Ante esta realidad, que ya es más que una moda, el espectador de ópera encuentra cierto desasosiego. En realidad, no debería sorprendernos; pues la ópera tiene, como género teatral, la capacidad de devolvernos como en un espejo, la imagen de lo que somos y lo que queremos ser en realidad; de lo que nos atormenta y nos atañe como grupo. Somos una sociedad que no termina de despertar a la verdadera libertad sexual, y que vive subrayando, festejando (o condenando) lo que debería ser pan de cotidianeidad, objeto de aburrida normalidad, en lugar de morbo y alharacas; una sociedad que ha cosificado el cuerpo, que hace tiempo que dejó de ser “templo del espíritu” (Corintios 6:19), para ser un objeto más de mercado, con todas sus implicaciones; y una sociedad, en fin, despierta y en ebullición que, lejos de temer el debate, lo ansía como el intoxicado se aferra a la esperanza de cualquier antídoto. Una sociedad así no podría tener otro reflejo en los escenarios.

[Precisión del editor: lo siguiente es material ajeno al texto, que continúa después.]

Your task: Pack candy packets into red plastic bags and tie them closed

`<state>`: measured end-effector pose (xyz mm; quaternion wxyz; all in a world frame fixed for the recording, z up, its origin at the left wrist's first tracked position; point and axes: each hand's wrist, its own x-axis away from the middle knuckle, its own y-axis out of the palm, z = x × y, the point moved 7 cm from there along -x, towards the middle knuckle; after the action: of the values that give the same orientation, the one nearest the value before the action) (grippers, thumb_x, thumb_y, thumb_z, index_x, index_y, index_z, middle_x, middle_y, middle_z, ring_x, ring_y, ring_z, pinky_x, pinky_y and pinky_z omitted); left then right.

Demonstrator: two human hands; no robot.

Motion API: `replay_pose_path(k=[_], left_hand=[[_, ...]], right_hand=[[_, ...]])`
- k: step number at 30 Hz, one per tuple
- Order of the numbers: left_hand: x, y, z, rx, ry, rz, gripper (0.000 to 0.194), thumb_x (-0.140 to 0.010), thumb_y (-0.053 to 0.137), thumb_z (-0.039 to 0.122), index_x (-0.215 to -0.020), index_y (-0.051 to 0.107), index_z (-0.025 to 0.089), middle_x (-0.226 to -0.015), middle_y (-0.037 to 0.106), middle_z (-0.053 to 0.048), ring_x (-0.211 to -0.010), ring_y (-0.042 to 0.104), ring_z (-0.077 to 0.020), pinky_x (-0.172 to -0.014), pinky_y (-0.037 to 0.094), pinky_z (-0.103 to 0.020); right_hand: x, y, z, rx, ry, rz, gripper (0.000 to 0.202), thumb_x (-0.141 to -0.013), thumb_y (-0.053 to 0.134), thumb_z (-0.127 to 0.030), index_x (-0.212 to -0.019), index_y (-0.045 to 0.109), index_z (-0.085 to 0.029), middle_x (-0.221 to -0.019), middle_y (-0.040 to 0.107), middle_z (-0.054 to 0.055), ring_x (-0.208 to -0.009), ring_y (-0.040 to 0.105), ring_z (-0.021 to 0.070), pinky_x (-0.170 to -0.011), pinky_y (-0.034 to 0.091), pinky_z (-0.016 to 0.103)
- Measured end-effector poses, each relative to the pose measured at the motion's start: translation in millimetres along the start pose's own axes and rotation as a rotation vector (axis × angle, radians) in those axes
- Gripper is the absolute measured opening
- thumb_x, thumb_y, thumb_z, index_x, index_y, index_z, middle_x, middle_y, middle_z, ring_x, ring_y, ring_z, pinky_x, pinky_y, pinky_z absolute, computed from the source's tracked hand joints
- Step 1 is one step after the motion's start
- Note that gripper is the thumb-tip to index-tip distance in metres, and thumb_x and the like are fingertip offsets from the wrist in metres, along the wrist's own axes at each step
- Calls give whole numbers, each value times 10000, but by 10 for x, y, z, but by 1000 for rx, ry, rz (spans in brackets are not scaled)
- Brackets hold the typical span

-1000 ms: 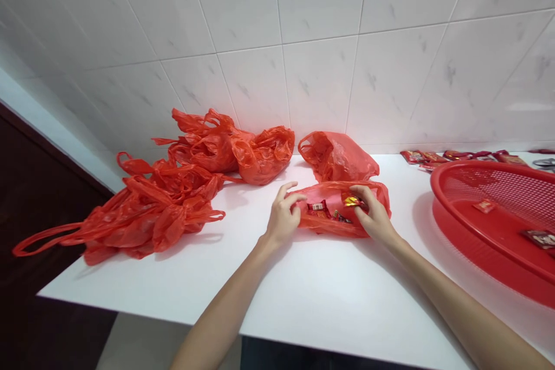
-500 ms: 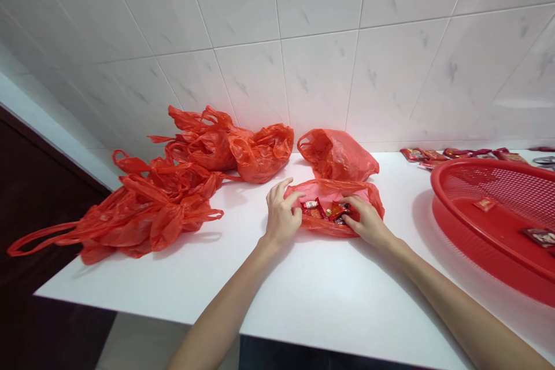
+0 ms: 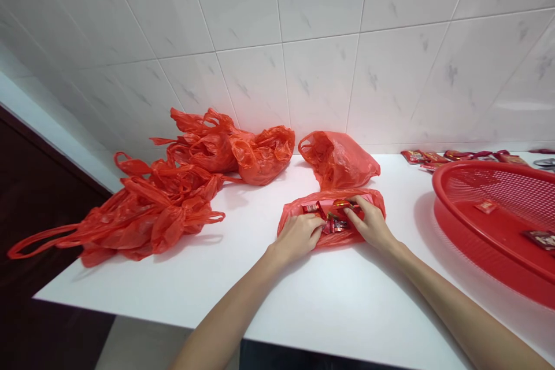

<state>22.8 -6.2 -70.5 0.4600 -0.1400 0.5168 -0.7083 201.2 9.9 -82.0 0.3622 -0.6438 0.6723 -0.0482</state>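
An open red plastic bag [image 3: 289,212] lies on the white table [image 3: 243,277], with several small wrapped sweets [image 3: 337,225] inside it. My right hand [image 3: 372,223] reaches over the bag's right side, its thumb and fingers closed on a red and gold wrapped sweet [image 3: 342,204]. Over the near left rim, my left hand [image 3: 301,236] has its fingers bent down into the bag among the sweets. What those fingertips grip, if anything, is hidden.
Another red bag [image 3: 347,159] stands behind, against the tiled wall [image 3: 321,87]. More crumpled red bags [image 3: 165,202] fill the left side. At right is a large red mesh basket [image 3: 451,208] with a few packets in it; flat red packets [image 3: 433,157] lie behind it.
My left hand has moved from the bag's left rim down and right into its mouth. My right hand has lifted a red and gold sweet slightly. The bag's far rim has sunk lower.
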Motion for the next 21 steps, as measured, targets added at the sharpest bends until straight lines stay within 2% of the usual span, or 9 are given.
replay_pose_path(k=[2,7,10,16,19,21], left_hand=[[-2,62,-51,-39,-44,-51,243,-869,605,205,-1068,739,239,-1083,754,-66,-957,719,-262,-882,570,-387],[1,112,-170,-69,-185,-84,535,-820,705,329,-1336,612,227,-1314,635,-131,-1096,676,-345,-944,552,-463],[3,116,-213,-59,-237,-86,618,-813,719,361,-1399,565,238,-1394,572,-138,-1187,631,-368,-1006,521,-507],[-18,80,-241,-32,-187,60,642,-772,758,349,-1378,568,256,-1346,584,-115,-1285,551,-343,-1077,467,-516],[-27,117,-283,-3,-186,26,668,-775,759,353,-1403,555,249,-1407,587,-122,-1324,535,-350,-1106,441,-533],[-43,134,-262,40,-121,-6,618,-791,740,311,-1385,583,246,-1422,608,-113,-1341,536,-340,-1132,422,-532]], right_hand=[[1,0,2,-5,7,2,173,-922,498,-358,-980,609,-239,-982,737,82,-898,687,268,-820,541,411],[0,-2,32,-11,21,10,165,-914,508,-366,-960,603,-239,-955,729,74,-882,681,263,-808,539,399],[-2,-2,47,-5,26,12,165,-907,504,-363,-958,600,-238,-950,727,74,-875,680,264,-814,537,404],[5,-16,62,-2,34,36,186,-934,485,-388,-976,595,-244,-988,730,81,-920,679,273,-821,540,409],[7,-22,60,-6,35,48,190,-941,478,-394,-984,591,-247,-1007,731,79,-944,680,275,-825,542,407],[7,-21,49,-7,27,45,184,-944,478,-392,-991,590,-253,-1019,732,76,-953,680,277,-829,540,405]])
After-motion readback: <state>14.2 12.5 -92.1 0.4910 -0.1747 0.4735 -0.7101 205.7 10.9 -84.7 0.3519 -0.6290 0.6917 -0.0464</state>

No sorprende, por tanto, esa reiteración del sexo. El asunto de la homosexualidad, que se contrapone en el tiempo en el Teatro Real al amor entre Tristán e Isolda, puede enriquecer esa dialéctica del amor y la muerte, la pasión y la espiritualidad, de lo bello y lo eterno, que en Wagner se fusionan. El sexo es bello de cualquier forma, si no es gratuito o agresivo; y posiblemente Brokeback Mountain nos descubra ideas nuevas.

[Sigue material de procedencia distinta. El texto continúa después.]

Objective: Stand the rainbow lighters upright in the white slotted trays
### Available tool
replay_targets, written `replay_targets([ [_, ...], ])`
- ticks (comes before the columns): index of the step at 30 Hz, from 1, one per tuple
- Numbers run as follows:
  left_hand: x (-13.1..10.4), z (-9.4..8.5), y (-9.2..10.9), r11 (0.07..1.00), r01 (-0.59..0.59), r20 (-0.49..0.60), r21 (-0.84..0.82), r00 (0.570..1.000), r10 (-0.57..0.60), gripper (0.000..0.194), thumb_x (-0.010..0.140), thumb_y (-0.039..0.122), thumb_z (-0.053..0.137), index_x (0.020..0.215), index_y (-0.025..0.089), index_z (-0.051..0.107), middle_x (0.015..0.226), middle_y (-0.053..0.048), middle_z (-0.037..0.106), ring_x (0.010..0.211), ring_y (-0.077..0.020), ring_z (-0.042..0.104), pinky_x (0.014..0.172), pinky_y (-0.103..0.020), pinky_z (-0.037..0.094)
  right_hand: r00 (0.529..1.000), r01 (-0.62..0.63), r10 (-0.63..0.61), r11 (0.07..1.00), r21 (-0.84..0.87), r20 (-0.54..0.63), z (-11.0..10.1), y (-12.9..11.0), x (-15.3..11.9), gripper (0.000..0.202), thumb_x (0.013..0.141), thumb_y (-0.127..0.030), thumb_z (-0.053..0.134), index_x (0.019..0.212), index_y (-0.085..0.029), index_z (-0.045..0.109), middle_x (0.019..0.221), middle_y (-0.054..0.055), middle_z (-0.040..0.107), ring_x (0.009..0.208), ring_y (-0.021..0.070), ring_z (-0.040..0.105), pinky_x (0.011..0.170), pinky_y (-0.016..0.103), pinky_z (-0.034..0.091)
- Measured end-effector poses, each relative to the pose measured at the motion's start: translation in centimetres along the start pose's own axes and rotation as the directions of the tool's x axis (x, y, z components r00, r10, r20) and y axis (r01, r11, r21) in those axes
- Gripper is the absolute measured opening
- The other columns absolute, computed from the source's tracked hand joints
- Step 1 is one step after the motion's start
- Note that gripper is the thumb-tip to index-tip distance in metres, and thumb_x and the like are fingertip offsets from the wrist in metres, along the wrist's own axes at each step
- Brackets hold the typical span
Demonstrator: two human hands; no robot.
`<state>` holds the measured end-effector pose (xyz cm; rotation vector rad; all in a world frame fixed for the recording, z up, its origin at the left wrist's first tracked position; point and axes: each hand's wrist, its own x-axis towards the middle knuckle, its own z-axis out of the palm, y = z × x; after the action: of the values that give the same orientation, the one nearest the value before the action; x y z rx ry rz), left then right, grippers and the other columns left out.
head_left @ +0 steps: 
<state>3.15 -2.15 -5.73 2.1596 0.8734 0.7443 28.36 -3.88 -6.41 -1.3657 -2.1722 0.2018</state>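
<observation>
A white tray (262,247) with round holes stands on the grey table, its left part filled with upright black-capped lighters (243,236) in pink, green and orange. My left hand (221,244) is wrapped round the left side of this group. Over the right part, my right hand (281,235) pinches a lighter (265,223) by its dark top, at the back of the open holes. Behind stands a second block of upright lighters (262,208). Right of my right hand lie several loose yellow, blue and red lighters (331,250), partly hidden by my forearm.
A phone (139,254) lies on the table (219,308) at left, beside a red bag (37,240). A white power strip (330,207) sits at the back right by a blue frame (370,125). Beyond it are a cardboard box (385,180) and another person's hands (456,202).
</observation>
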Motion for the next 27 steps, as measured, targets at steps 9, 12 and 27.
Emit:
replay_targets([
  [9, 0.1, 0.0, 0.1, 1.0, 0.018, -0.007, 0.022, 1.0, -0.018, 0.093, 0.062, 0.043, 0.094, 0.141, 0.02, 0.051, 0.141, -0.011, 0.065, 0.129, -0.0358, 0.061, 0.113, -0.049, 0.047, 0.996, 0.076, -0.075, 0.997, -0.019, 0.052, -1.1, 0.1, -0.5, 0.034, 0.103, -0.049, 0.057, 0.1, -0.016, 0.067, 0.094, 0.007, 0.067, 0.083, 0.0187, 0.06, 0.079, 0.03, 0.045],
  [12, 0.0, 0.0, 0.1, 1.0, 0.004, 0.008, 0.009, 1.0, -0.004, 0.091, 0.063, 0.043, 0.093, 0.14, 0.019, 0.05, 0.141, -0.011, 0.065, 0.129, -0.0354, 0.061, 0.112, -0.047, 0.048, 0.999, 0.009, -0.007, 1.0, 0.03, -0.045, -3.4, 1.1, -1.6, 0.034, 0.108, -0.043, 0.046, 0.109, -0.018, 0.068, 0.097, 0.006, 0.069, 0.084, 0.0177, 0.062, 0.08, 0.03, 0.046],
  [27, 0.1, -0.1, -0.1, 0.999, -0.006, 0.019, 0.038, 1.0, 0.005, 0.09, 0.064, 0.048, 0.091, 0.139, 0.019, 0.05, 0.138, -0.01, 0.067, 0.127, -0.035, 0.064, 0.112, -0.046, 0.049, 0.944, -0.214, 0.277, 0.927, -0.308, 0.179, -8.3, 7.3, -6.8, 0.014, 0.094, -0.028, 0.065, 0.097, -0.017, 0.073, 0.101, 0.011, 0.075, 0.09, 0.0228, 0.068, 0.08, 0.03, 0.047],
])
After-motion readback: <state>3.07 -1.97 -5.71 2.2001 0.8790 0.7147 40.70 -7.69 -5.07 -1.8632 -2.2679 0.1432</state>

Esta agitación mediática y el interés generado son prueba de la actualidad de la ópera como género transformador de sociedades, algo que Mortier entiende y aplica a la perfección, y que se ha dado siempre en la historia de la ópera. Sin embargo, las novedades musicales de Mozart, Rossini o Wagner, revolucionarias en su tiempo, poco tienen en común con esta nueva ópera que incide de nuevo en lo sexual. Si aquellas tenían en su interior el pulso arrebatado del progreso, esta nueva producción puede nacer manida y caduca.

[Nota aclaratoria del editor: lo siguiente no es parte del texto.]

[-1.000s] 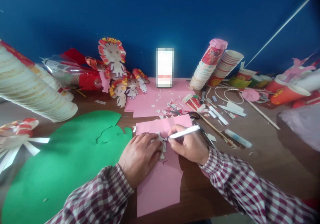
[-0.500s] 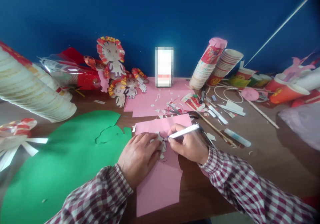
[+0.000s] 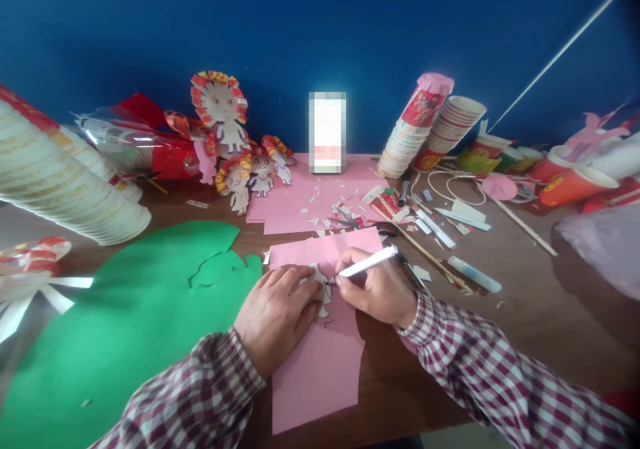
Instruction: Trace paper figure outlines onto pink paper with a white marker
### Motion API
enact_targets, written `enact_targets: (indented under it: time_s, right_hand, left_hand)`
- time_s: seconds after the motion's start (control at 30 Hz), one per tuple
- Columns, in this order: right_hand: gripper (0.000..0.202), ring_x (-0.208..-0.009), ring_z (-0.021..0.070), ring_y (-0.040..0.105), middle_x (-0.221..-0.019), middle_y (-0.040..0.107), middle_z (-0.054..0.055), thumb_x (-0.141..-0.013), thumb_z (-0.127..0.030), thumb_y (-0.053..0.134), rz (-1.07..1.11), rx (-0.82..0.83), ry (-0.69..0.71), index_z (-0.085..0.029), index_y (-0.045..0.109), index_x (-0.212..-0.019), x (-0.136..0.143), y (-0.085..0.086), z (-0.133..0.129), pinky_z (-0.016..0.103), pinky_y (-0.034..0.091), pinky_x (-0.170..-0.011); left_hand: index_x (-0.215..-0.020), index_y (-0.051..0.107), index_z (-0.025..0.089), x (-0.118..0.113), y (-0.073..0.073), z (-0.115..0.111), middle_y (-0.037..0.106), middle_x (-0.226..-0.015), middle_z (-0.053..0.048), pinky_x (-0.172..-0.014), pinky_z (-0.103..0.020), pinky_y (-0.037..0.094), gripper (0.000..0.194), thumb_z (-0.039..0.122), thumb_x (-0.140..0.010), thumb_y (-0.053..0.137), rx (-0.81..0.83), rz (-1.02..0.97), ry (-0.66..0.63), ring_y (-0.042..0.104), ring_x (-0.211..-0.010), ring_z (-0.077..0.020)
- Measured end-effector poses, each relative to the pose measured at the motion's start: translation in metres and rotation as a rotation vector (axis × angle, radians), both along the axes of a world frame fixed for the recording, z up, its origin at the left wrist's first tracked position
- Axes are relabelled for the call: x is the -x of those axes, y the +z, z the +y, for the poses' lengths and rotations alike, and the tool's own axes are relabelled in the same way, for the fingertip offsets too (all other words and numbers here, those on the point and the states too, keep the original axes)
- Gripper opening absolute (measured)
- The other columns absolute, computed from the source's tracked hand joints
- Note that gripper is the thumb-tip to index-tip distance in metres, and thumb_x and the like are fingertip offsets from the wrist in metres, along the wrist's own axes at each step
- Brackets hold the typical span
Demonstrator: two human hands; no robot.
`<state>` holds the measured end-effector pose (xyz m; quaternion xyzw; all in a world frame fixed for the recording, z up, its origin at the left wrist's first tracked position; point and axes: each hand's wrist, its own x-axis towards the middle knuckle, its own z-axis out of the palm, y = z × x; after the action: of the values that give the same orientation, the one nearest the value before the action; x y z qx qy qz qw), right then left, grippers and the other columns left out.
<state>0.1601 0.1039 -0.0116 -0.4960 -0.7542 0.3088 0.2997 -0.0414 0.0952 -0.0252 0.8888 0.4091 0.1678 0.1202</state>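
A pink sheet of paper [image 3: 317, 395] lies in front of me, with a small white paper cutout [image 3: 324, 305] on top of it. My left hand [image 3: 280, 312] rests on the sheet, its fingers together and pressing on the cutout, partly covering it. A white marker [image 3: 367, 262] is held in my right hand [image 3: 377, 292], its dark tip at the cutout's right edge. A short dark line shows on the pink sheet just below the cutout. Green paper [image 3: 140, 322] with a dark outline drawn on it lies left of my left hand.
Paper figures [image 3: 220, 112], a lit upright screen [image 3: 327, 132] and stacked cups [image 3: 417, 125] stand at the back. Scissors [image 3: 350, 217], paper scraps, a wooden stick [image 3: 430, 259] and a clear tube [image 3: 475, 274] lie beyond my right hand. More cups [image 3: 75, 175] lean at left.
The view has shifted very slightly. Both hands, the marker and the cutout hold nearly the same positions.
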Motion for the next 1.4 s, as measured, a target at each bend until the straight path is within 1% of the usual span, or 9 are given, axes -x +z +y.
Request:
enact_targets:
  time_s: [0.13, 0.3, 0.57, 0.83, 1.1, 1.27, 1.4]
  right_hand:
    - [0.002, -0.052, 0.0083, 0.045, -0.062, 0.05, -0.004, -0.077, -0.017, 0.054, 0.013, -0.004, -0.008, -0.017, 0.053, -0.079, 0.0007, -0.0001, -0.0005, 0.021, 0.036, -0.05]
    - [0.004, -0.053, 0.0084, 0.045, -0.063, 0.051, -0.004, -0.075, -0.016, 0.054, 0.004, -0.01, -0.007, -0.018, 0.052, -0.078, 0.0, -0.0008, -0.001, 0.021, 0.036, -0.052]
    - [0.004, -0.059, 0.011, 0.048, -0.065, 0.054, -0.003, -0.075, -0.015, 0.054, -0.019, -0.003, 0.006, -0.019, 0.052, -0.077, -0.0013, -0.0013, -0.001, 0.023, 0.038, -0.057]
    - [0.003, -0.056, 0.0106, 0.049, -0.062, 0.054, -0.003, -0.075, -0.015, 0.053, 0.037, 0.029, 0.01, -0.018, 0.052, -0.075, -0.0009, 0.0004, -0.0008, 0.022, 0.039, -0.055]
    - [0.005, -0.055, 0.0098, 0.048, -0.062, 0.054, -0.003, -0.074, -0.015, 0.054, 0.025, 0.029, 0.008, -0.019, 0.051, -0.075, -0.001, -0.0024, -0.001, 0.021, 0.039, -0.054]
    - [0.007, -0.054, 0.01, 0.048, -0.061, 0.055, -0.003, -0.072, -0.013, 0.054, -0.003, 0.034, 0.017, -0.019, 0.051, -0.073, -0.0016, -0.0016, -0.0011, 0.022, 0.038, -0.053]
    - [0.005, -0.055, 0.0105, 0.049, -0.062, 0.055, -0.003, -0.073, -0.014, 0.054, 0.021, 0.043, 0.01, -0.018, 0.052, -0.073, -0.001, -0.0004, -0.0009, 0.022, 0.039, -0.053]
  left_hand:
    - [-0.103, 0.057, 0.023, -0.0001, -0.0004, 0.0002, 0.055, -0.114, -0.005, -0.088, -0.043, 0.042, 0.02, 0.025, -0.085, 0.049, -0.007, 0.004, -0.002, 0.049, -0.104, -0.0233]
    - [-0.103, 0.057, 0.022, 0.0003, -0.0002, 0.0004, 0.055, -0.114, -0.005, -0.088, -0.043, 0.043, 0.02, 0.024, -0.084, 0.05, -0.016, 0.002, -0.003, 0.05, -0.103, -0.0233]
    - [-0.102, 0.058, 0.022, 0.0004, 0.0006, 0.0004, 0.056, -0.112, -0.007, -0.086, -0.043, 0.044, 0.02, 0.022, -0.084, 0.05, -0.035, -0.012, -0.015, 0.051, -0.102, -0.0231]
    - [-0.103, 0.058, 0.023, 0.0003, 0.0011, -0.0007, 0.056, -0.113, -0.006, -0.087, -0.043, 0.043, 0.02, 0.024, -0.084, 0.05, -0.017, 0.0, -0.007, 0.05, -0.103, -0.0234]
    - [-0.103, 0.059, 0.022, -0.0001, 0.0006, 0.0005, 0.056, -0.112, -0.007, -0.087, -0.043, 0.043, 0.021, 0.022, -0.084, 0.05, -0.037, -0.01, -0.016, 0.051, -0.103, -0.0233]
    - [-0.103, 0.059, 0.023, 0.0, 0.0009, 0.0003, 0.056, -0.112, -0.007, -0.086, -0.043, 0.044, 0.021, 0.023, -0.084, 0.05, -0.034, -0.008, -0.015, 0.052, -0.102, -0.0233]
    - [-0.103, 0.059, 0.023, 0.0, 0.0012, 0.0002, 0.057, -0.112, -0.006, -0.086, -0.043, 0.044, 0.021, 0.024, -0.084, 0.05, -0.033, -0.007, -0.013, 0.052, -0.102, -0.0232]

Los amantes de la ópera sabemos que el poder transformador de una voz bien timbrada o de una nota que se apaga lentamente, es mayor que el de pechos, penes y nalgas, por mucho esmero que se ponga en su elección. Por tanto, conviene tranquilizar a todos aquellos que ven, en estos fenómenos, el fin de la ópera como género sublime y elevado. Piensen tan sólo que, si pudo sobrevivir a férreas censuras e inquisiciones, bien podrá sobreponerse a los caprichos de esta sociedad en busca de sí misma.